_Activity_
Write out each line below exactly as it appears.

_Given data_

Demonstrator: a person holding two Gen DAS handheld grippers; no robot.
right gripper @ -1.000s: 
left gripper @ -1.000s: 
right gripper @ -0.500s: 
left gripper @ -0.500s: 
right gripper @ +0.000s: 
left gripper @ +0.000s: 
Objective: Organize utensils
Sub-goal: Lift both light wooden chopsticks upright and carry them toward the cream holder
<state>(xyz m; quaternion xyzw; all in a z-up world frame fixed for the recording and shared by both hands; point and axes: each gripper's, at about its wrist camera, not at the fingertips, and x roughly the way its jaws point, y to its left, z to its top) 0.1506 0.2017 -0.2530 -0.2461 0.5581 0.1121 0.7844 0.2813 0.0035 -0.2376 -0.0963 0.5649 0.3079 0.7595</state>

_Exercise response_
Demonstrator: a person holding two Gen DAS handheld grippers; no robot.
right gripper @ -1.000s: 
left gripper @ -1.000s: 
right gripper @ -0.500s: 
left gripper @ -0.500s: 
right gripper @ +0.000s: 
left gripper @ +0.000s: 
Objective: Organize utensils
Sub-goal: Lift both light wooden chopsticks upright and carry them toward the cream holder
<state>(xyz m; quaternion xyzw; all in a z-up world frame fixed for the recording and shared by both hands; point and axes: each gripper's, at about its wrist camera, not at the fingertips, and x roughly the way its jaws point, y to its left, z to its top) 0.1506 0.2017 -0.2530 -0.2461 0.5581 0.1121 0.7844 0.2813 0.0035 -0.2376 -0.0963 0.5649 0.3079 0.7595</state>

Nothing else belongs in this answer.